I am with you. I think that, certainly, having expert advice is very valuable, but it’s very dangerous to substitute experts for political decisions, because experts have politics, too, and very often it’s hidden.
Certain decisions are political decisions and should be taken with some democratic process, rather than in a closed room. Now, they’re not smoke-filled rooms anymore, because people know better than smoking, but they still have the same stale air, and you don’t bring enough alternative views to the table. I’m not that enamored of what central banks have done recently, and I would not use them as a benchmark to export to other places.
Luigi: What do you think about the argument that Jan makes that many of the people who advocate for antitrust enforcement also own quite a bit of stock in those very companies and might be negatively affected by it?
Bethany: I’ll try some sort of answer. I would argue that we conflate things we shouldn’t conflate, like being promarket and being probusiness, and we tend to disaggregate things that we actually should conflate. So, we think of things from the perspective of the consumer or the investor and the worker, instead of accepting and recognizing that we are all all three. We are all consumers, we are all workers, we are all investors. And so, the stock prices in your portfolio are going up dramatically, but you’re being laid off by the firm that employs you. Well, then there’s a canceling-out effect. And so, this disaggregation in this context, I think, is singularly unhelpful.
Luigi: Yeah. But to be fair, even if we are all the three things, some people have a lot of stock and they don’t work much, and some people have no stock and they work a lot. So, the distributional effects are pretty large, and I think that Jan is right that if you were to enforce antitrust effectively, you would have an impact on the stock market overall. More, I think, on particular companies than on the market overall, because they will be creating different opportunities, but especially if you’re not well-diversified. If you own a lot of Amazon stock or Facebook stock, I think that that would impact you.
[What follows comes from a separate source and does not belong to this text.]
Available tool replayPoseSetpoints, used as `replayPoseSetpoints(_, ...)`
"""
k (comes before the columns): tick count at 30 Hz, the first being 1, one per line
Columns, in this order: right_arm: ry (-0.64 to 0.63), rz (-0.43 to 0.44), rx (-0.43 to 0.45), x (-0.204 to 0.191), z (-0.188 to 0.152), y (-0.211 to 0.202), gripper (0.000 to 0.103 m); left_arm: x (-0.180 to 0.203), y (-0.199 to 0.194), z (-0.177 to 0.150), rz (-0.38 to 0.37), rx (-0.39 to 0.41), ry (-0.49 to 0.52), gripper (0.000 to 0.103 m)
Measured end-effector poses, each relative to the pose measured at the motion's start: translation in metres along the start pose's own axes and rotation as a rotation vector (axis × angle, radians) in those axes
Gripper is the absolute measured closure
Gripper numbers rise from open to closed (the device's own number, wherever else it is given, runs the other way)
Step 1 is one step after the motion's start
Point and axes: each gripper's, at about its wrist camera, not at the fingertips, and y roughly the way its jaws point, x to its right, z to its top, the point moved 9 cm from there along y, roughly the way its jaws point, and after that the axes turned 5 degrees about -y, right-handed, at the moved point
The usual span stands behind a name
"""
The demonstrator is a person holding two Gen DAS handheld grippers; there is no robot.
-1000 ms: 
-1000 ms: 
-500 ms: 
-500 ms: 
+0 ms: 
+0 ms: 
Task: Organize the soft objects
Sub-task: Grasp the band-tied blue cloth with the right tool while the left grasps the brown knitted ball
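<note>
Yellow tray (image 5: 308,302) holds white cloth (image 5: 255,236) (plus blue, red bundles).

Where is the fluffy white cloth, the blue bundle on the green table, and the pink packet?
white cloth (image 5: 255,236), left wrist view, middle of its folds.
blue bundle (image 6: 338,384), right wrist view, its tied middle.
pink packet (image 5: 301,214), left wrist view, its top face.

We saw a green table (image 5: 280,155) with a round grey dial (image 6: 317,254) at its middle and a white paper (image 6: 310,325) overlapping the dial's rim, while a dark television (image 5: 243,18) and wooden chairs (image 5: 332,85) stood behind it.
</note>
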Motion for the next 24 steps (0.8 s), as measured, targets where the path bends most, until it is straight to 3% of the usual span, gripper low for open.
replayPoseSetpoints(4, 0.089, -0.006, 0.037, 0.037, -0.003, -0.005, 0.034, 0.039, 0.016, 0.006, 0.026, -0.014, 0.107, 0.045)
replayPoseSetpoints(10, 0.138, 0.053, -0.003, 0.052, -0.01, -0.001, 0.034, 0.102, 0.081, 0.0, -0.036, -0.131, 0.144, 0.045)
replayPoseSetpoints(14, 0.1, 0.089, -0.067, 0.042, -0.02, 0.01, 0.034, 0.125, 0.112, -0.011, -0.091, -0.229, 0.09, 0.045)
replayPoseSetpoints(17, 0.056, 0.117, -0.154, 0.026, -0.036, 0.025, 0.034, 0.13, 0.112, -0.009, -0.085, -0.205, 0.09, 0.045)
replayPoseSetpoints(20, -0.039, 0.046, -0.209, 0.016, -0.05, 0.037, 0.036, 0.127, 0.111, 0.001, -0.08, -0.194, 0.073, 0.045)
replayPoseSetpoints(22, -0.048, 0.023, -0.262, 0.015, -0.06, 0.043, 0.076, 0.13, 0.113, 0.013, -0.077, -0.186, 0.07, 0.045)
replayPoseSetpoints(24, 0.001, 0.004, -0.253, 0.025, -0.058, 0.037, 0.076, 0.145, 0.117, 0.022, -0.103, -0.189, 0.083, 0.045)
And I saw it firsthand at the meeting of the Chicago Council. There was a person in the audience that raised his hand and said, “Oh, but why do you want to enforce antitrust? I own some stock and I don’t want the stock to go down.” So, it would have an impact, and that’s the reason why, going back, it’s a political decision, because it has to do with redistribution and cannot be simply delegated to experts, because experts might have a particular viewpoint on this.
Bethany: It’s interesting in a way, isn’t it, in that China’s almost running the experiment for the US? And I’m generalizing grossly, I realize, but when you have China cracking down on Ant Financial and on its powerful corporate sector and saying, “No, we’re not going to allow this kind of power,” even though this would be better for these companies’ stock price capitalizations and for the amount of money they’re able to make, it’s almost an experiment of sorts, which will be interesting to observe as we go forward in our own experiment.
Luigi: Yeah. It’s an irony that a communist country values antitrust more than a free-market country.
Bethany: Yeah. That, I would say, is a great irony.